Angka kematian sebab lain dengan protap COVID-19 di DKI Jakarta cukup tinggi dibandingkan daerah lain. Pada 7-13 September, angka kematian sebanyak 121, sementara kematian sebab lain dengan protap COVID-19 mencapai 311 jenazah.
Jumlah kematian sebab lain dengan protap COVID-19 itu terus meningkat pada pekan-pekan setelahnya, yakni 327 jenazah pada periode 14-20 September dan 339 jenazah pada periode 21-27 September.
Okupansi rumah sakit yang merawat pasien COVID-19 pada Juni di DKI cukup stagnan. Pada awal Juli jumlahnya menurun dan perlahan melonjak kembali 8 Juli hingga mencapai puncak pada medio September. Jumlah ini mulai menurun lagi sejak saat itu, bersamaan dengan PSBB, hingga sekarang.

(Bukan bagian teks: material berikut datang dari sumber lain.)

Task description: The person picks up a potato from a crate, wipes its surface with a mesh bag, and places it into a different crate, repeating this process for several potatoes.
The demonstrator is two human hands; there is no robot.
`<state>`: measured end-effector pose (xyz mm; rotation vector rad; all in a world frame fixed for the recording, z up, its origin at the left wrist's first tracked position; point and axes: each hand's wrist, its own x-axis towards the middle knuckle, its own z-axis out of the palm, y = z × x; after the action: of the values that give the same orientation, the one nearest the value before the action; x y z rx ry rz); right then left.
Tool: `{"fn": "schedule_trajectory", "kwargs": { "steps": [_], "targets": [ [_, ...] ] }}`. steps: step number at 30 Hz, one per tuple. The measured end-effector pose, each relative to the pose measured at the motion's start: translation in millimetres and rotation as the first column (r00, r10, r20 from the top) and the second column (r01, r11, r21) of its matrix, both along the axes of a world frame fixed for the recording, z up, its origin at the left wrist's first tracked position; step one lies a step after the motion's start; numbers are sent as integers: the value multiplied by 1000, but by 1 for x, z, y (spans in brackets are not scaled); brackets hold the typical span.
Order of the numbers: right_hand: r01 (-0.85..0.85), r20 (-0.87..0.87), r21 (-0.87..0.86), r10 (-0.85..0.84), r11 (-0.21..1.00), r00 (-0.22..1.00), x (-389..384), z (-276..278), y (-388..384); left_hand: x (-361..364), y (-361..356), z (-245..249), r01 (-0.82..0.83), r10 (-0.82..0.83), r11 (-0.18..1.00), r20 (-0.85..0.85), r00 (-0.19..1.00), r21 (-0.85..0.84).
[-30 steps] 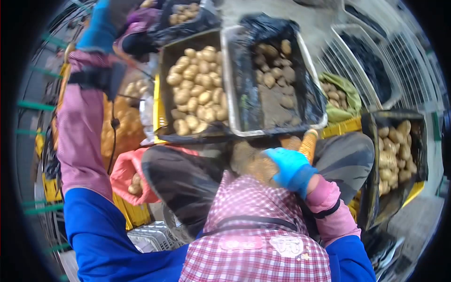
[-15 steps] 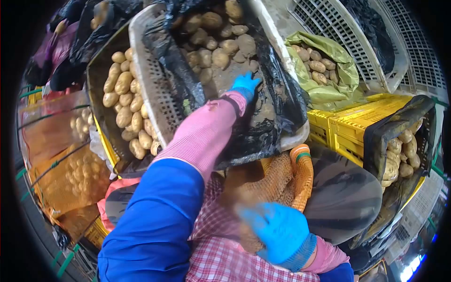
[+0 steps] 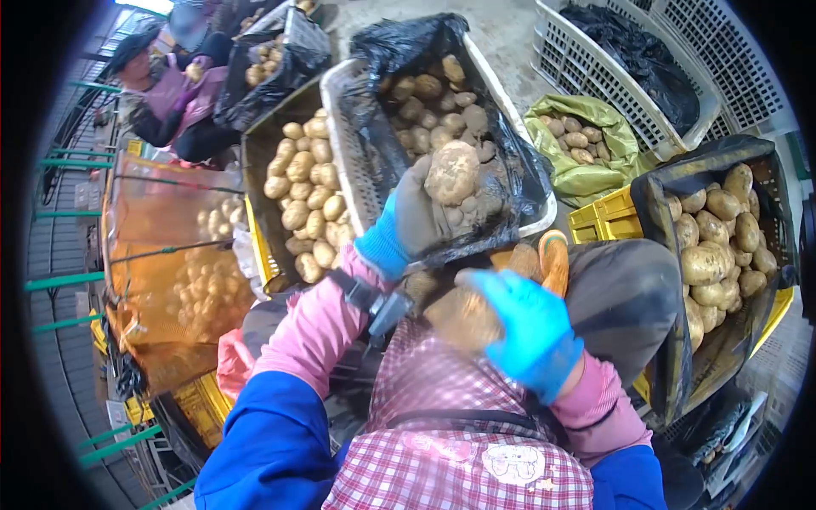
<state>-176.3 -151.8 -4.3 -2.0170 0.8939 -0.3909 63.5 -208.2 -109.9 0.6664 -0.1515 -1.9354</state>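
Observation:
My left hand (image 3: 408, 214), in a blue glove with a dark, dirty palm, is closed round a big soil-covered potato (image 3: 453, 173). It is over the near end of the white crate (image 3: 344, 127), which is lined with black plastic and holds dirty potatoes and loose soil. My right hand (image 3: 531, 331), in a blue glove, is over my lap with its fingers bent round something brown and blurred that I cannot make out. Beside its fingertips an orange mesh glove (image 3: 553, 262) lies by my knee.
Left of the white crate is a crate of cleaner potatoes (image 3: 299, 195); orange mesh sacks (image 3: 183, 293) stand farther left. A green sack (image 3: 633, 127) and a black-lined potato crate (image 3: 650, 200) are at the right. Another person (image 3: 183, 102) sits at the upper left.
My left hand has come back from inside the white crate and now holds a big potato. My right hand is still over my lap. The view has shifted, showing more of the other person.

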Motion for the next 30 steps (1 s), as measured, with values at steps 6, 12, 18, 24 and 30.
{"fn": "schedule_trajectory", "kwargs": {
  "steps": [6,12,18,24,30],
  "targets": [
    [249,462,267,-350,931,815,7,-22,0,-19,99,67,-159,166,983,90,982,-88],
    [156,607,-199,-3,968,794,47,-25,44,-71,160,97,-259,282,959,386,878,-112],
    [176,523,-76,-112,981,845,53,-33,71,-83,186,71,-515,493,857,328,806,-22],
    [-21,491,710,-473,704,732,42,-60,34,-87,203,69,4,172,980,850,498,-201],
    [107,501,717,-617,688,607,38,-68,28,-78,191,76,-153,225,958,304,926,-243]
  ]
}}
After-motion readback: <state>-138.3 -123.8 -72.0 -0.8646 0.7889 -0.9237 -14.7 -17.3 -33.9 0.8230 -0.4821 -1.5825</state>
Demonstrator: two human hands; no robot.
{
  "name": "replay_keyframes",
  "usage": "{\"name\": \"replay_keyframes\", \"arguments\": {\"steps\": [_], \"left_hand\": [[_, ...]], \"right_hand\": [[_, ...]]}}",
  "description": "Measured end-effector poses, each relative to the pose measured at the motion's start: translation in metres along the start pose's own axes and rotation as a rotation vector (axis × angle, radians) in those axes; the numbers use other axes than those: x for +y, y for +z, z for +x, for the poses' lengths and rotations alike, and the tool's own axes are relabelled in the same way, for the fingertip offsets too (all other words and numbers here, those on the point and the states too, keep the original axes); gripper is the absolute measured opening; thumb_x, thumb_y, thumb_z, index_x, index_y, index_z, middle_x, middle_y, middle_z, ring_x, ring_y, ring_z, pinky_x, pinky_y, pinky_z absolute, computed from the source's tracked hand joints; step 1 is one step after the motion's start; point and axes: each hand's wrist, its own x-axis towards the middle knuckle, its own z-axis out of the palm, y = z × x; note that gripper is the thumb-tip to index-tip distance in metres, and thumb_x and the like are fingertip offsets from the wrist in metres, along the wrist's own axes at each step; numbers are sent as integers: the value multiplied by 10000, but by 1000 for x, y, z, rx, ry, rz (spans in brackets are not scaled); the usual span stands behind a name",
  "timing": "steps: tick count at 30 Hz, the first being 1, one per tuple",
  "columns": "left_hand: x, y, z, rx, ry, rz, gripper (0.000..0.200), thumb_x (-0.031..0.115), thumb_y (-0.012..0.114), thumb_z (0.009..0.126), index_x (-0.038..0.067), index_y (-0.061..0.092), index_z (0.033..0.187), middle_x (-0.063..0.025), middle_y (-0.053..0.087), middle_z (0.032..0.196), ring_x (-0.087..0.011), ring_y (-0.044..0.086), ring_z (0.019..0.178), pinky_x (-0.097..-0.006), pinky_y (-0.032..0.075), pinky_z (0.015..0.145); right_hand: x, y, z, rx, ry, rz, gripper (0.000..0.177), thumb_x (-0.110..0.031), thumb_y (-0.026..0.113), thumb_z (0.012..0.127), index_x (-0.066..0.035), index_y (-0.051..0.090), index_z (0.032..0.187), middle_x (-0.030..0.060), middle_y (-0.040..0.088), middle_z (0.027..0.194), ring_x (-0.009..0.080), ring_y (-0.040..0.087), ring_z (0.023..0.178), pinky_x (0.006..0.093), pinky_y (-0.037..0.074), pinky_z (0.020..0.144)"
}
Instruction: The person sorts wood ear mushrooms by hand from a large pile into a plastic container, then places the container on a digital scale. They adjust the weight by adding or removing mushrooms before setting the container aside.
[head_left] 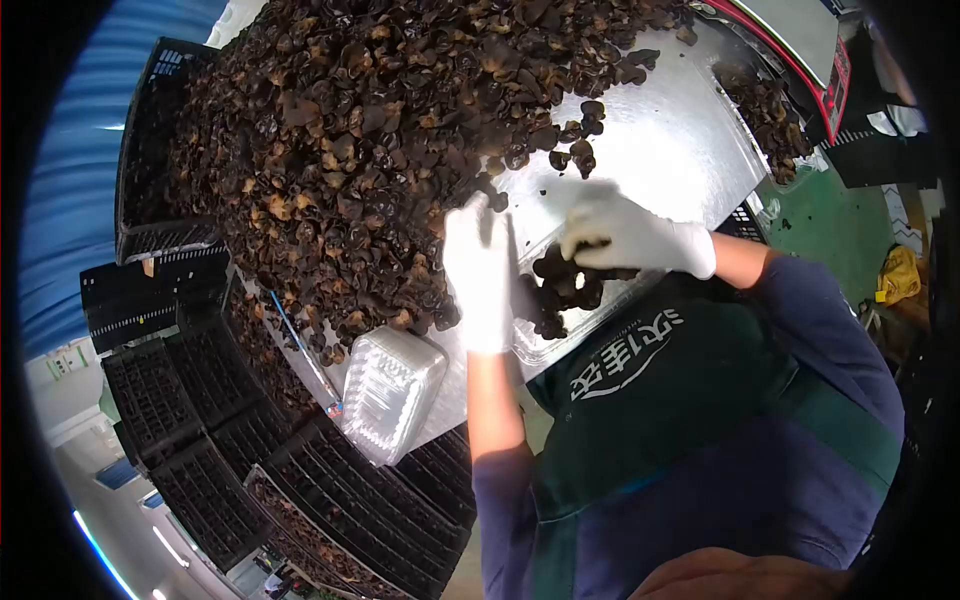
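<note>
Both of my hands wear white gloves. My left hand (480, 265) is at the near edge of a large heap of dark wood ear mushrooms (350, 150), its fingers closed around a mushroom (486, 188) at the fingertips. To the right, my right hand (630, 235) hangs over a clear plastic tray (600, 328) in front of my body. Its fingers are curled and slightly blurred; what they hold, if anything, is hidden. Several wood ear mushrooms (570, 285) lie in that tray, under my right hand.
Stacked clear trays (393, 390) stand left of my left forearm on the metal table (670, 140). Another filled tray (765, 115) sits at the far right beside a red-edged device (835, 95). Black crates (330, 490) are at the lower left. A blue stick (300, 340) lies by the heap.
</note>
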Motion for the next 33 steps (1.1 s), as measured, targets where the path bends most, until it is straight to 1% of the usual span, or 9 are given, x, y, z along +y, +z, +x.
{"name": "replay_keyframes", "arguments": {"steps": [1,4,7,13,23,25,28,31,33], "left_hand": [[3,5,13,43,-98,33,469,164,795,759,46,651,1190,-133,671,937,-237,648,844,-352,519,762],[-24,34,36,67,40,299,481,161,805,734,40,626,1163,-159,670,955,-310,652,861,-392,516,774],[-26,38,41,94,97,328,336,120,786,732,31,651,1026,-173,675,931,-360,654,843,-407,517,774],[4,9,6,184,32,79,184,68,755,750,10,659,897,-138,660,869,-283,646,748,-359,517,711],[22,-16,-77,-437,35,115,194,-7,713,744,42,678,929,-112,633,857,-273,639,793,-343,506,734],[20,-22,-65,-327,415,106,180,29,725,766,40,692,943,-110,657,882,-262,646,824,-336,507,752],[41,-23,-26,-330,70,-93,174,71,749,780,37,702,944,-118,676,925,-247,653,860,-335,512,777],[25,17,28,-54,176,-166,314,88,705,829,8,651,1128,-159,656,1051,-277,635,955,-356,498,878],[9,44,59,44,286,165,470,80,713,802,22,576,1248,-167,575,1145,-330,595,1045,-391,491,904]], "right_hand": [[6,6,-5,58,-241,-121,149,-149,697,804,-90,678,940,60,613,907,187,606,804,334,497,737],[-4,-3,-25,63,-214,-422,194,-156,696,824,-102,681,1010,65,610,897,187,607,826,332,499,749],[3,-17,-17,167,78,-111,196,-155,702,790,-101,683,977,103,625,1020,279,628,844,376,525,747],[35,-36,20,427,240,-478,360,-214,693,839,-52,623,1153,131,598,979,317,630,830,399,507,732],[30,-20,5,489,90,-133,187,-141,676,802,-77,649,976,116,615,923,300,624,906,388,508,770],[24,-14,-15,341,-179,-348,231,-194,692,806,-85,667,1008,99,615,1017,282,624,907,384,514,800],[21,4,-38,182,-69,-426,272,-258,693,825,-72,664,1021,103,615,1025,287,620,908,395,515,792],[6,-6,-37,168,77,-302,327,-323,679,839,-63,659,1036,116,609,1008,304,618,903,408,517,776],[25,-9,-28,357,-149,-428,345,-288,713,819,-86,649,1091,106,606,1030,304,639,896,381,529,756]]}}
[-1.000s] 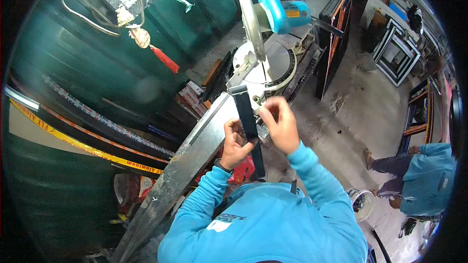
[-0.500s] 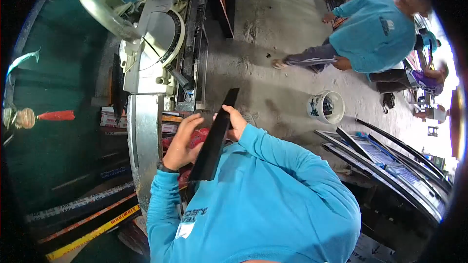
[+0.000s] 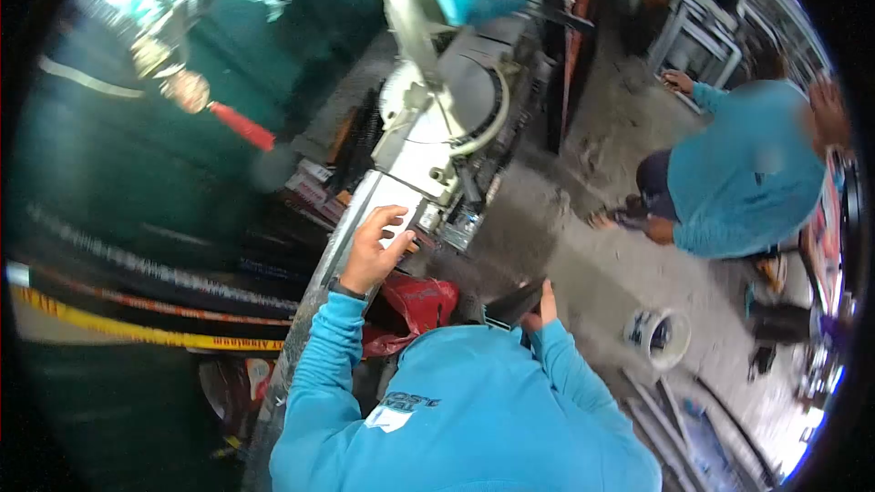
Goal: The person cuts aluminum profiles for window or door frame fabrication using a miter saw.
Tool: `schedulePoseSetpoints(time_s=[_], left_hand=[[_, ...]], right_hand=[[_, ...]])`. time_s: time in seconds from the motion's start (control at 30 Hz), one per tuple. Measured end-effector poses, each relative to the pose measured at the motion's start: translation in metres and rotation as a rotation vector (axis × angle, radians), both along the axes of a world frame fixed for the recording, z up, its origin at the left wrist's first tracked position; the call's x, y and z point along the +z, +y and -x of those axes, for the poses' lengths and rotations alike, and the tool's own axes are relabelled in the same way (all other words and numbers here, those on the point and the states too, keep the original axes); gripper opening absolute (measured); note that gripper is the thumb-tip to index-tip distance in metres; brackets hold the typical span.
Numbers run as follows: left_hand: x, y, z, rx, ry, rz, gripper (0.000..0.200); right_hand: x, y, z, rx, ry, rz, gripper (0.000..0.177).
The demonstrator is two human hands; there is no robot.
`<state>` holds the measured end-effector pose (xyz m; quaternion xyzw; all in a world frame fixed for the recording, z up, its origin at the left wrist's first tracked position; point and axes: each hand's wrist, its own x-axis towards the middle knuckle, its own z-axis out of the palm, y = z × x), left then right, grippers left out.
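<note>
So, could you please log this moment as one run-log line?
left hand: open, on saw bench | right hand: gripping black strip near chest | mitre saw: blade raised

White-and-grey mitre saw [image 3: 437, 128] with teal motor housing, blade guard tilted up. To its left a round ornament with a red tassel [image 3: 239, 126] hangs against the dark green wall [image 3: 109, 191]. Lower down, a yellow printed strip [image 3: 137, 333] runs along stacked dark lengths. Crumpled red plastic bag [image 3: 417, 302] below the saw. Grey concrete floor [image 3: 583, 246]: white plastic bucket [image 3: 658, 339]. Beyond it, a person in a teal long-sleeved shirt [image 3: 747, 173] bends over, near pale metal frames [image 3: 702, 46].
</note>
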<state>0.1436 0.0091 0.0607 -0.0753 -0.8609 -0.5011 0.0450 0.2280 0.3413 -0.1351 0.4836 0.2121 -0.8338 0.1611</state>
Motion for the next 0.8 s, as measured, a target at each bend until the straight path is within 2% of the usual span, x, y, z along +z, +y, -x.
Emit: schedulePoseSetpoints(time_s=[0.1,0.23,0.27,0.3,0.37,0.43,0.5,0.53,0.57,0.63,0.73,0.8], left_hand=[[-0.005,-0.015,0.009,0.089,0.067,0.047,0.034],[-0.001,-0.043,0.033,0.318,0.179,0.05,0.028],[-0.01,-0.057,0.044,0.369,0.213,0.061,0.026],[-0.023,-0.072,0.056,0.416,0.253,0.071,0.025],[-0.043,-0.093,0.072,0.453,0.181,-0.028,0.025],[-0.035,-0.097,0.075,0.464,0.281,0.213,0.025],[-0.052,-0.103,0.089,0.452,0.25,0.095,0.026],[-0.063,-0.105,0.094,0.447,0.281,0.039,0.028],[-0.052,-0.096,0.092,0.447,0.236,-0.082,0.029],[-0.032,-0.084,0.093,0.432,0.264,-0.107,0.031],[-0.007,-0.071,0.098,0.472,0.203,-0.211,0.033],[0.011,-0.065,0.096,0.438,0.238,-0.253,0.032]], right_hand=[[-0.02,0.009,0.004,-0.005,-0.001,0.046,0.068],[-0.006,0.017,0.012,-0.04,-0.052,0.039,0.064],[-0.013,0.024,0.013,-0.087,-0.052,0.139,0.06],[-0.014,0.026,0.015,-0.077,-0.044,0.112,0.057],[-0.018,0.031,0.015,-0.067,-0.029,0.062,0.05],[-0.016,0.035,0.004,0.041,0.105,0.056,0.055],[-0.017,0.024,0.01,-0.205,0.061,-0.157,0.054],[-0.024,0.037,0.007,-0.031,0.071,-0.067,0.054],[-0.031,0.047,-0.002,0.153,0.056,0.014,0.054],[-0.023,0.035,0.002,-0.037,-0.082,0.022,0.055],[-0.026,0.034,0.005,-0.078,-0.107,0.077,0.055],[-0.041,0.034,0.004,-0.065,-0.01,0.156,0.057]])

Pada 10-11 September, WHO bersama Subdirektorat Pencegahan dan Pengendalian Penyakit Menular Langsung melakukan survei terhadap petugas pengawasan daerah untuk mengevaluasi pelacakan kontak erat. Dari 259 responden, 65 persen menyatakan 80 persen kasus positif didapat dari pelacakan kontak erat.
WHO menemukan sebanyak 86 persen masih menggunakan cara manual (kertas dan pulpen), 9 persen lainnya menggunakan aplikasi buatan lokal, lima persen sisanya tidak mendokumentasikan prosedur pelacakan. WHO lantas mengimbau agar Indonesia mengembangkan sistem berbasis elektronik secara nasional demi meningkatkan pelacakan kontak erat di seluruh daerah.
Masih dalam laporan yang sama, Organisasi Pengembangan Industri PBB (UNIDO) juga menyoroti aktivitas UMKM di Indonesia yang terdampak pandemi. Hasilnya, pada September, hampir 60 persen UMKM melaporkan setidaknya 50 persen karyawan mereka tidak dapat pergi ke tempat kerja. Dampaknya, terjadi penurunan operasional yang cukup parah terutama pada perusahaan teknologi.
Lalu sekitar 82 persen melaporkan penurunan pesanan seiring menurunnya permintaan pasar. Dan 81 persennya kehilangan lebih dari 50 persen pendapatannya pada tahun 2020 jika dibandingkan dengan 2019.
Dari keseluruhan UMKM yang disurvei, 40 persennya sudah mendapat bantuan pemerintah. Sementara 82 persen perusahaan mikro dan 72 persen pengolahan makanan meminta agar ada kebijakan yang membebaskan mereka dari kewajiban membayar sewa dan utilitas (listrik & air).